▸ **EXERCISE DESCRIPTION**: Lines holding the word "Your" must be located in the listing below and copied.

▸ **WORKING DATA**:
━━━━━━━━━━━━━━━━━━━━
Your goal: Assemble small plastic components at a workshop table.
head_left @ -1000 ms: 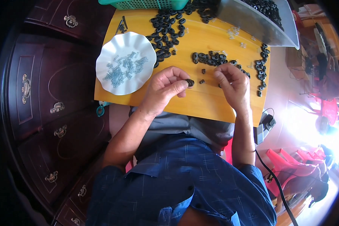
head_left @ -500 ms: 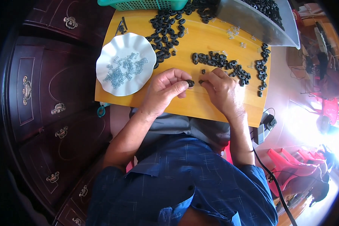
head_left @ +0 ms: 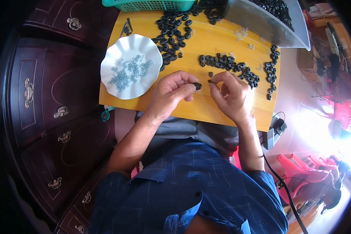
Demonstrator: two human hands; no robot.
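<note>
My left hand (head_left: 171, 93) pinches a small black oval piece (head_left: 198, 85) between thumb and forefinger over the yellow wooden board (head_left: 191, 111). My right hand (head_left: 232, 97) is close beside it, fingertips closed on a tiny dark part (head_left: 209, 81) next to that piece. A row of like black pieces (head_left: 226, 63) lies just beyond my right hand. A larger heap of them (head_left: 171, 31) lies further back. The white wavy-rimmed plate (head_left: 109, 58) at my left holds several small pale blue parts (head_left: 128, 72).
A green mesh basket (head_left: 148, 4) and a grey tray of black pieces (head_left: 269, 19) stand at the board's far edge. Dark wooden drawers (head_left: 46, 113) flank the left. A black cable and plug (head_left: 277, 126) hang at the right, with red plastic chairs (head_left: 300, 167) beyond.
My right hand has moved left from the row of black pieces to meet my left hand, which has stayed in place holding its piece.
</note>
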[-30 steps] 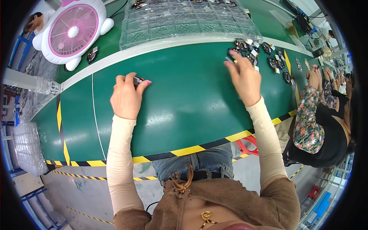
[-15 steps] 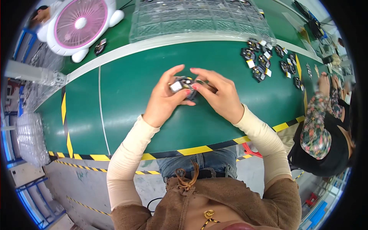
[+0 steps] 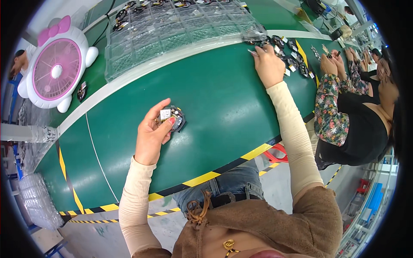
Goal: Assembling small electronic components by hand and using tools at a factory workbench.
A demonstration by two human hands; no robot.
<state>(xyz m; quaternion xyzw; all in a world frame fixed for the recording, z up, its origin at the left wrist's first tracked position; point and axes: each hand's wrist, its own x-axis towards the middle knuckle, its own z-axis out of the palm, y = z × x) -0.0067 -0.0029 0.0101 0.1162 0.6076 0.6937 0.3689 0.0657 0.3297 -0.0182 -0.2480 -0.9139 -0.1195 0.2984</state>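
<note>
Right hand (image 3: 269, 66) moved away, grip unclear, left hand (image 3: 148, 136) holding one black module (image 3: 177, 124), one fan (image 3: 56, 71)

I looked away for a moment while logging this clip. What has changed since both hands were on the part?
The right hand has let go of the round black part and moved right and forward to the cluster of black parts; whether it grips one is unclear. The left hand still holds that part. The fan and clear tray stay put, though the view has shifted.

A pink-and-white fan (image 3: 56, 71) is at left, a floral-sleeved co-worker (image 3: 357, 129) at right.
</note>
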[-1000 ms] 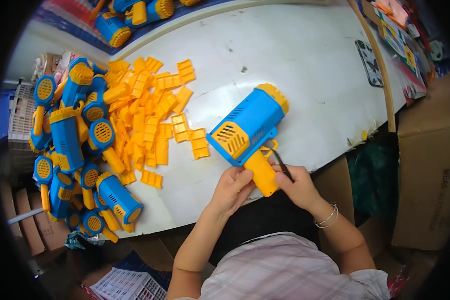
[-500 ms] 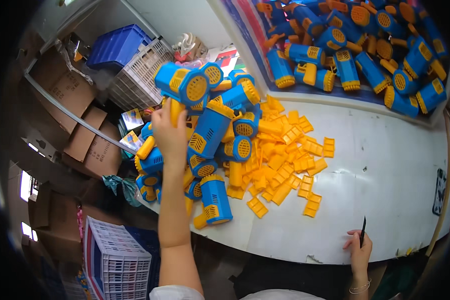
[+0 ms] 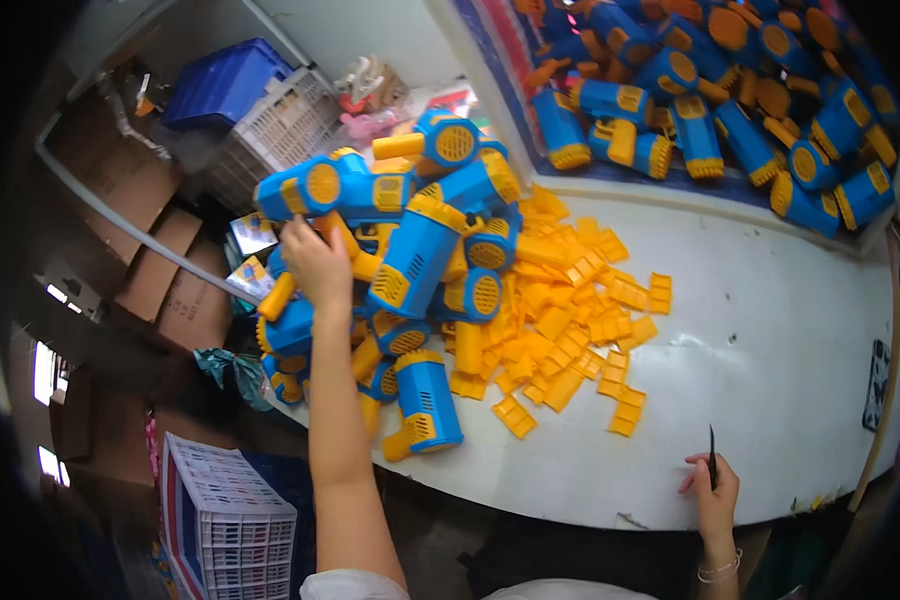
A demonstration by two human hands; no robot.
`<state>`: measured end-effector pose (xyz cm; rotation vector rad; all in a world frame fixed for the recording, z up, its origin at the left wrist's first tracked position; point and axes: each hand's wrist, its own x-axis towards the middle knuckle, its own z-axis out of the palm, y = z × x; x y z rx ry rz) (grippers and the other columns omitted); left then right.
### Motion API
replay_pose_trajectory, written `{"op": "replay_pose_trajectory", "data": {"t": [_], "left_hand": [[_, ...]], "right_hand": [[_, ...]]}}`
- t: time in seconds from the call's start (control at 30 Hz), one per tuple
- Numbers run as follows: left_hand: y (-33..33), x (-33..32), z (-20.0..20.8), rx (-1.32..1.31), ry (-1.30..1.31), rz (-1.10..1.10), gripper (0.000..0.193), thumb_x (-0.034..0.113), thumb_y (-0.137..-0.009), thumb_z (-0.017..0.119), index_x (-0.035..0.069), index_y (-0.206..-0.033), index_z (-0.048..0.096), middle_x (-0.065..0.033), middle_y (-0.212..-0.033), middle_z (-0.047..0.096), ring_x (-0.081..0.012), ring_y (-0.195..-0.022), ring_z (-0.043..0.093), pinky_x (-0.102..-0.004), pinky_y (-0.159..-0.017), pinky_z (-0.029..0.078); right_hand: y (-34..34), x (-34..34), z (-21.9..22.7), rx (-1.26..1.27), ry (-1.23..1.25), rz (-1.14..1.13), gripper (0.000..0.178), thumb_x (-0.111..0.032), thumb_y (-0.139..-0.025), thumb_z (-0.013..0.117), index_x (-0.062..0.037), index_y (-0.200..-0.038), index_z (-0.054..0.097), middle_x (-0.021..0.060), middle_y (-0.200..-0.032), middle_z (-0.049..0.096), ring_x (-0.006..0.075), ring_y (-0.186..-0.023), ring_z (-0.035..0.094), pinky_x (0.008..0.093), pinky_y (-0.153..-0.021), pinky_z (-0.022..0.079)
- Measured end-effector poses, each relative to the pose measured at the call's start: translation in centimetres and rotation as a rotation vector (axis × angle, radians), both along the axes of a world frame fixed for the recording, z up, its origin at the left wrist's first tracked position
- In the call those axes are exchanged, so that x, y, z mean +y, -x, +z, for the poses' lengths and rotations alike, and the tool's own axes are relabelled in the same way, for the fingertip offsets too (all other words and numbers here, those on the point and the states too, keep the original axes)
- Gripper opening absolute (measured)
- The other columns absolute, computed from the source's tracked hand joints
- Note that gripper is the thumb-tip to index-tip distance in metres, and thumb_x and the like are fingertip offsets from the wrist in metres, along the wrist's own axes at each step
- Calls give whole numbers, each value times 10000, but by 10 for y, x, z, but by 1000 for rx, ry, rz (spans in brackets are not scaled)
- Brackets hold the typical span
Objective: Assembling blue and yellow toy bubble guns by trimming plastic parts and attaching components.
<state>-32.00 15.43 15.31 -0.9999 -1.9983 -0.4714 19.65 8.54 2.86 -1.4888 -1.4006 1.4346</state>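
Note:
My left hand (image 3: 317, 265) is closed round the orange-yellow handle of a blue and yellow toy gun (image 3: 298, 190), at the left side of a heap of similar toy guns (image 3: 410, 262). The gun's barrel is tilted, its round slotted end facing right. Low over the right part of the table, my right hand (image 3: 715, 490) grips a thin black pointed tool (image 3: 713, 458) between its fingers; the exact kind is unclear. Against the heap's right side lies a pile of small yellow plastic pieces (image 3: 570, 330), some with raised ribs.
A big bin (image 3: 650, 184) full of toy guns stands at the back right of the white table (image 3: 750, 330). A phone-like object (image 3: 876, 385) lies by the right edge. Crates (image 3: 245, 530), a blue tub (image 3: 228, 85) and cardboard boxes (image 3: 195, 295) are at the left.
My left hand has moved left and down with the toy gun, onto the heap's left side. Another toy gun behind it now shows more fully. My right hand has barely shifted.

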Motion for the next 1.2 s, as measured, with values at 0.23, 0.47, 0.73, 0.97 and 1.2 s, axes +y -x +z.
{"op": "replay_pose_trajectory", "data": {"t": [0.23, 0.47, 0.73, 0.97, 1.2], "left_hand": [[16, -40, 1, 92, -46, 249, 603, 502, -810, 500, 80, -1232, 416, -137, -1298, 360, -375, -1262, 239, -658, -957, 125], [21, -54, -2, 80, 63, 171, 668, 551, -801, 479, 143, -1310, 333, -170, -1259, 396, -409, -1236, 273, -652, -955, 138], [19, -62, 9, 169, -77, 128, 600, 459, -857, 459, 7, -1244, 375, -179, -1246, 413, -343, -1151, 411, -519, -942, 279], [-156, -41, -65, -38, 322, -946, 282, 127, -730, 645, 25, -985, 577, -119, -999, 580, -294, -914, 560, -385, -781, 441], [-228, -14, -141, -335, 576, -791, 251, 117, -727, 637, 16, -949, 580, -125, -854, 566, -290, -770, 548, -376, -704, 448]], "right_hand": [[10, -2, 1, -25, 8, 62, 192, -151, -876, 477, 14, -862, 574, 18, -571, 534, 58, -538, 467, 205, -527, 359], [14, -4, 6, -10, -27, 81, 205, -182, -885, 470, -8, -854, 573, 9, -555, 514, 56, -538, 457, 207, -512, 333], [22, -1, 10, -29, -40, 87, 153, -132, -866, 479, -2, -912, 544, 10, -601, 523, 62, -553, 466, 211, -537, 362], [22, -3, -4, 26, -13, 45, 146, -69, -870, 430, -21, -1008, 417, 19, -704, 540, 45, -522, 381, 193, -486, 328], [18, -3, 16, -46, -67, 150, 247, -74, -883, 418, -19, -1113, 492, 18, -660, 534, 55, -512, 406, 200, -481, 330]]}}
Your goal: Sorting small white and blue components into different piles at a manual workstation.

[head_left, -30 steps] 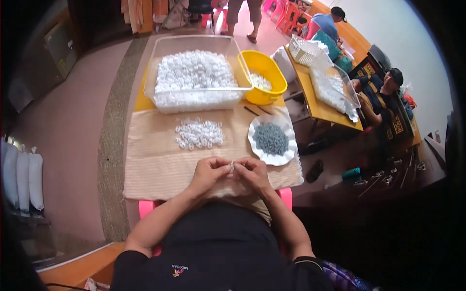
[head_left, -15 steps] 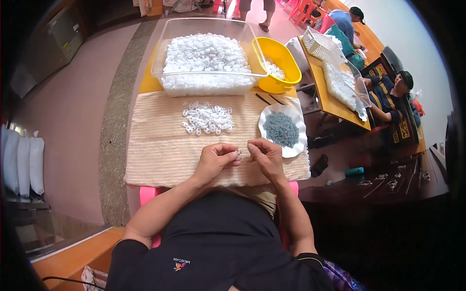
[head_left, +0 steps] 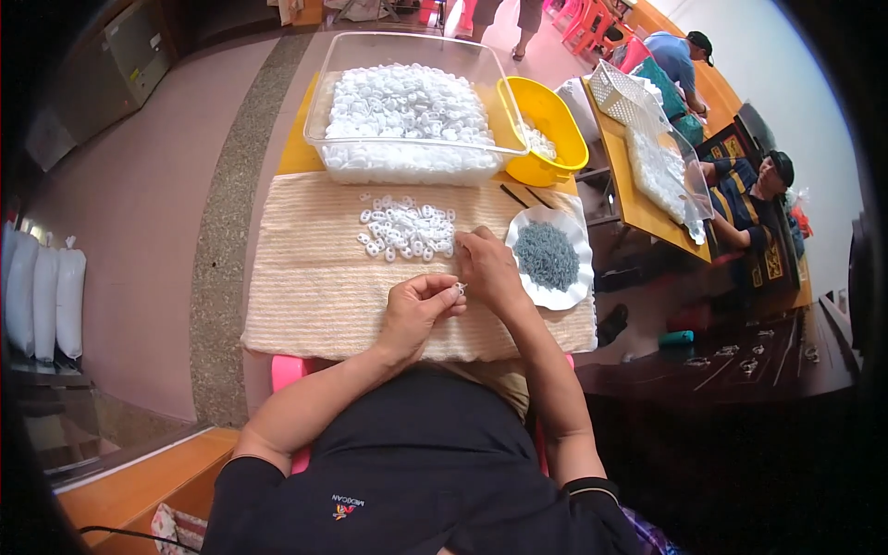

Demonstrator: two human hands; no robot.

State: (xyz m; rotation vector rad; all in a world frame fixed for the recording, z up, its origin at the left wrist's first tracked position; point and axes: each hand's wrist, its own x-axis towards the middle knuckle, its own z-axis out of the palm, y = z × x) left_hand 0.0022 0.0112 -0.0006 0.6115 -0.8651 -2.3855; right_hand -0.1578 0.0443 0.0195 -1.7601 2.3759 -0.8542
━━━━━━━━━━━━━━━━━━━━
▸ **SOLUTION**:
Your goal: Assemble small plastic components at a workshop table.
Your goal: Sorting small white and blue components into different piles at a manual workstation.

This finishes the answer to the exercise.